We are back to transportation with this book, which came out just after the 2006 Preserving the American Dream conference, so I think of it as a new book. The Road More Traveled is written by two “fellows” with the Reason Foundation and is the star (so far) of that group’s mobility project.

In contrast to Street Smart, which idealistically promotes widescale privatization, this book takes a more incrementalist look at highways and transportation. Bob Poole, who leads the Reason Foundation’s mobility project, ultimately supports privatization and tolling, but is willing to accept (and has even invented) many “halfway” measures, including high-occupancy toll (HOT) lanes (which some true-blue libertarians might question because it leave most lanes untolled).

This book starts at the very beginning: We have a congestion crisis; today’s transportation planners are not solving it; yet there are real solutions that can work.

“Imagine if our leaders decided that public schools were going to get worse,” write Staley & Balaker, and “that their plan was simply to slow the rate at which education got worse.” Americans would not stand for such a plan, yet that is the plan many American cities have for traffic congestion. (The remaining cities are trying to speed the rate at which congestion worsens.)

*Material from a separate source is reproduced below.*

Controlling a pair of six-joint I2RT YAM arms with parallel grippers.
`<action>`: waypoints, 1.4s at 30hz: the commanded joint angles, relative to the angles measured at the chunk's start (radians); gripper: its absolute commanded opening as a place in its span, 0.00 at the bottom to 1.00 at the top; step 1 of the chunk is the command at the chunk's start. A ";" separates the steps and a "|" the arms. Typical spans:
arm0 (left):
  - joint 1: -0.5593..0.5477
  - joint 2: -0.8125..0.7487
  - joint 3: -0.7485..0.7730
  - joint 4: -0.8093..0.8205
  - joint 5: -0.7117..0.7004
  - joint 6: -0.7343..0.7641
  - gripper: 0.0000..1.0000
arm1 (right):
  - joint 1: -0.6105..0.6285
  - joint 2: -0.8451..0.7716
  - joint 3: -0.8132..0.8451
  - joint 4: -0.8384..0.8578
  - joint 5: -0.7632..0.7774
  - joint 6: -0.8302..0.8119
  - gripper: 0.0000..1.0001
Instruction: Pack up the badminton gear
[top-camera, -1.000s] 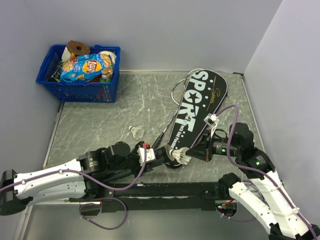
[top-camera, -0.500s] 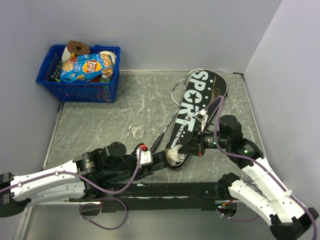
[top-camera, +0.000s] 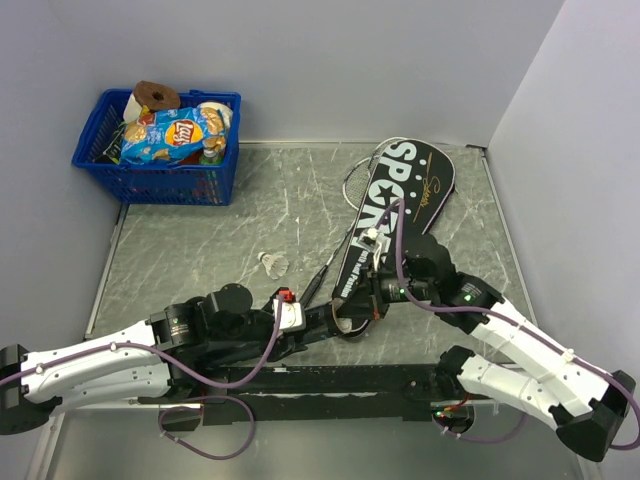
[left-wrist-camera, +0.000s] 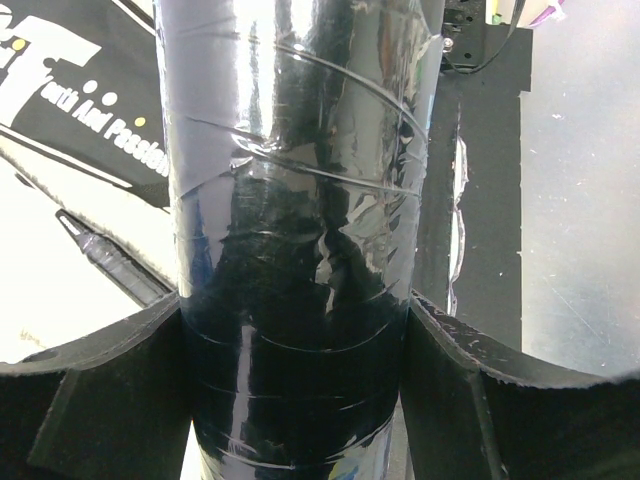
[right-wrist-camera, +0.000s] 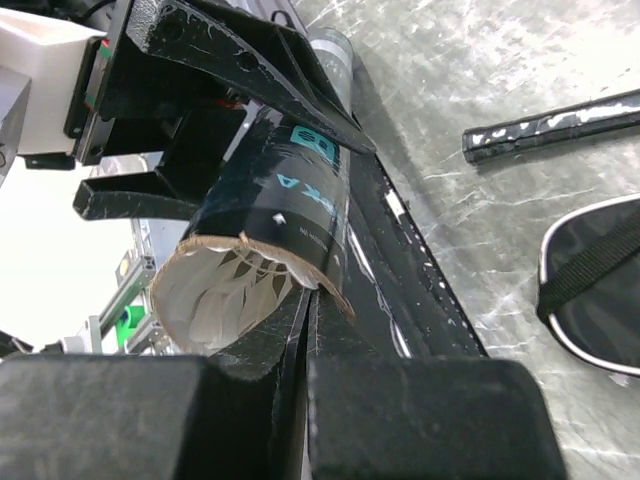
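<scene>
The left gripper (left-wrist-camera: 295, 310) stands wide but full, clamped round the dark tube (left-wrist-camera: 300, 150), whose open mouth faces the right gripper (right-wrist-camera: 305, 325). That gripper is fully shut and holds nothing. Its tips sit right at the mouth and seem to touch the rim below the shuttlecock (right-wrist-camera: 225, 290) inside. An off-centre push could crush the feathers, buckle the rim or slide the tube back through the left gripper. A second shuttlecock (top-camera: 272, 263) lies on the counter (top-camera: 200, 250) ahead of the left gripper, and the bag (top-camera: 400, 200) lies beyond the right one.
</scene>
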 joint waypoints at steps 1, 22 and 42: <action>0.001 -0.019 0.011 0.084 0.030 0.004 0.01 | 0.076 0.050 0.045 0.082 0.126 0.047 0.00; 0.001 -0.042 0.011 0.084 0.006 -0.005 0.01 | 0.167 0.042 0.120 -0.026 0.308 0.024 0.53; 0.001 -0.054 0.017 0.077 -0.042 -0.014 0.01 | -0.190 0.142 0.362 -0.147 0.413 -0.119 0.60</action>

Too many transportation planners fiercely believe that “we can’t build our way out of congestion,” and so, they conclude, we shouldn’t try. Instead, we should try to get people to drive less. This leads to traffic calming and expensive rail transit projects. But ultimately these fail; people continue to drive for roughly 90 percent of urban travel.

The Road More Traveled shows that such programs are supported by a congestion coalition (I like that name) made up of groups that benefit from congestion — transit agencies, downtown property owners, and rail contractors, as well as anti-auto environmentalists.

Balaker and Staley’s solution is a combination of new construction, road pricing, and technical improvements such as traffic signal coordination. Eventually, cities should build complete networks of HOT lanes so that anyone can get anywhere anytime of the day without congestion if they are willing to pay a toll (one of the ideas first proposed by the Reason Foundation’s Bob Poole).

The Road More Traveled should be required reading for urban leaders, transportation planners, business CEOs, and anyone else concerned about urban congestion.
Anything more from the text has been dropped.